WAV to text for serious recordings

WAV is the format of people who care about their audio: studio sessions, field recordings, voice-over takes, courtroom and archive digitizations. Those files are big — a single hour of uncompressed audio can pass 600 MB — which makes “upload it to our server” a terrible workflow.

This tool skips the upload entirely. The WAV is decoded in your browser and transcribed on your own hardware, so a huge file starts processing immediately instead of crawling up your connection. Your files are never uploaded — everything runs on your device.

Checking what this browser supports…

How to transcribe a WAV file

  1. Drop in the WAV

    Any sample rate or channel count works — the tool downmixes and resamples automatically before transcription.

  2. Processing starts instantly

    No upload wait, even for very large files. The transcript appears progressively, with progress shown against the recording’s length.

  3. Refine and export

    Correct technical vocabulary inline, then export TXT for documents, SRT/VTT for subtitling, or JSON with precise segment timings.

Built for heavyweight files

No upload bottleneck

A 600 MB session file would take ages to upload. Reading it locally takes seconds — the only real work is the transcription itself.

Any sample rate in

44.1 kHz CDs, 48 kHz video audio, 96 kHz masters, 8 kHz telephone archives: everything is resampled correctly under the hood.

Masters stay yours

Unreleased recordings and client sessions never touch a third-party server. What you recorded stays exactly where you put it.
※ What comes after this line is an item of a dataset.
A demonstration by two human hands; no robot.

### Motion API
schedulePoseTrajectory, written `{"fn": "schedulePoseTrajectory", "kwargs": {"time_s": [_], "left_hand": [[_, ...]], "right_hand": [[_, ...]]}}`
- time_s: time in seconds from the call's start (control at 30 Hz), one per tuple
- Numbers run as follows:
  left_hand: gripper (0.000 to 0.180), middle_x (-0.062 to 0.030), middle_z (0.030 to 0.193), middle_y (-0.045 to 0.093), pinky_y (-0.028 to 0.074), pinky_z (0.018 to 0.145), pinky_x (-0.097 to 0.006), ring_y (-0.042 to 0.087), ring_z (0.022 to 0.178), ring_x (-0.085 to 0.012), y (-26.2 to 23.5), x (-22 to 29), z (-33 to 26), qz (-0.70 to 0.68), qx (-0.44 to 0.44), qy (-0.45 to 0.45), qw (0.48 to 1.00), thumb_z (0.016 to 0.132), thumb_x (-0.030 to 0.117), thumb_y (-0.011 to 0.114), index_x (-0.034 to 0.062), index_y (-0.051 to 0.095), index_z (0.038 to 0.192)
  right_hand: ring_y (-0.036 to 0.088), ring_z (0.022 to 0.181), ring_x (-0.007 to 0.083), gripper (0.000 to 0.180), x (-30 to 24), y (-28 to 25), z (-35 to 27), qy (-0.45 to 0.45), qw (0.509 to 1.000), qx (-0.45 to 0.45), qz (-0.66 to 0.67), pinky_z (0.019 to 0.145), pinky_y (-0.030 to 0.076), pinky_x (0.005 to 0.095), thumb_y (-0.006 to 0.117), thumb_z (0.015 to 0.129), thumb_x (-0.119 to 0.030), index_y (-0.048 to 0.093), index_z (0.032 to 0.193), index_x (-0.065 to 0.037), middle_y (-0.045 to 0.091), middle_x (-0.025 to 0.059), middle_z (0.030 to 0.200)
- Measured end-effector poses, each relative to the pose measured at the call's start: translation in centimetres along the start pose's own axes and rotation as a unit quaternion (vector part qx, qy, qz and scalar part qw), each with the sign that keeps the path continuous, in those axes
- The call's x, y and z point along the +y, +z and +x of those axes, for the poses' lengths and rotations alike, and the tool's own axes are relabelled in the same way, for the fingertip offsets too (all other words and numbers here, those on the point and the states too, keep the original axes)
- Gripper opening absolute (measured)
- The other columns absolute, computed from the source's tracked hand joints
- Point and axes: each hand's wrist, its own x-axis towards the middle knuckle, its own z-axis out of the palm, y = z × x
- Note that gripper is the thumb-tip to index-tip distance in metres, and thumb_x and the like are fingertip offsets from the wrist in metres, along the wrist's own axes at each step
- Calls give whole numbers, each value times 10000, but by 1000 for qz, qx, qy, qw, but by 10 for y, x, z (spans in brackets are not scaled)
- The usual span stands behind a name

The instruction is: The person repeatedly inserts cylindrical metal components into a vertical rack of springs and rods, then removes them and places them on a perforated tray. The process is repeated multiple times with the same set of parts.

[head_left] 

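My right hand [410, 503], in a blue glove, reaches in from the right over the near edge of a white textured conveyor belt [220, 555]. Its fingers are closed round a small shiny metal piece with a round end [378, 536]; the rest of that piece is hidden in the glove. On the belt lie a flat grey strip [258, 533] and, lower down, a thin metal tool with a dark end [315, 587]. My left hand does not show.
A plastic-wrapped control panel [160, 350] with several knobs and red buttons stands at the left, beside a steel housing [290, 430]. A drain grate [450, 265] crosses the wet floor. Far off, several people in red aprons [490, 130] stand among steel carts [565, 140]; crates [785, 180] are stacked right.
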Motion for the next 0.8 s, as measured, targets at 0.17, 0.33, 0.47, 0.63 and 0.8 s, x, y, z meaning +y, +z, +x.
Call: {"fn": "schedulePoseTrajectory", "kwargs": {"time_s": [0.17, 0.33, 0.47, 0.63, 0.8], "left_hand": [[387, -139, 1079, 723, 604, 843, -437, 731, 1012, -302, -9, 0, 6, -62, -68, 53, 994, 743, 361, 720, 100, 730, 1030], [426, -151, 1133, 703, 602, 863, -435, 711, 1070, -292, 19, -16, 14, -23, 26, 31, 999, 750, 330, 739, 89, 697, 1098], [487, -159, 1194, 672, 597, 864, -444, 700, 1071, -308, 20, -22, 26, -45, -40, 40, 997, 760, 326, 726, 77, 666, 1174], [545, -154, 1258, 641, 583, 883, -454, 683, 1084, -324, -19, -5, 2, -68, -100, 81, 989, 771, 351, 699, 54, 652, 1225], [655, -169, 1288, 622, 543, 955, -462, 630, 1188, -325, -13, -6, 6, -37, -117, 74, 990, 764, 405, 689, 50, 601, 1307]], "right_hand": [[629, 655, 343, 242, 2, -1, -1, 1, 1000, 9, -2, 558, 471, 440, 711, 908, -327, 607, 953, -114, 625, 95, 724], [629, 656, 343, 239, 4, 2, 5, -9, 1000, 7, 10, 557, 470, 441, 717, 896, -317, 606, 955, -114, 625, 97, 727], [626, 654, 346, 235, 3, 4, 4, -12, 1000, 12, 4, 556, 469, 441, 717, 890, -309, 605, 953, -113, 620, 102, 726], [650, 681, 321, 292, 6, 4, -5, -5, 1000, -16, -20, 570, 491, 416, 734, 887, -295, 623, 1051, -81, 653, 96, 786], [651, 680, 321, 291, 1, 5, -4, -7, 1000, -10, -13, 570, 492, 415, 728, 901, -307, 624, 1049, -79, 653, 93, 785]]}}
WAV transcription questions

Is there a file-size limit?
No hard limit is enforced. Very large files are bounded by your device’s memory; the audio is processed in windows to keep usage steady during transcription itself.
Do high sample rates improve the transcript?
Not really — speech models listen at 16 kHz, and your file is resampled to that automatically. High sample rates don’t hurt, but they don’t add accuracy either.
Stereo, mono, multi-channel?
All fine. Channels are averaged down to mono before transcription, which is what speech recognition expects.
What model does the recognition?
OpenAI’s open-source Whisper model, executed locally in your browser by our open-source engine. Nothing about your audio is sent out to run it.
Can I transcribe several takes in a row?
Yes — drop the next file as soon as the previous transcript is done (or cancel mid-way). The model stays loaded, so follow-up files skip the download and start faster.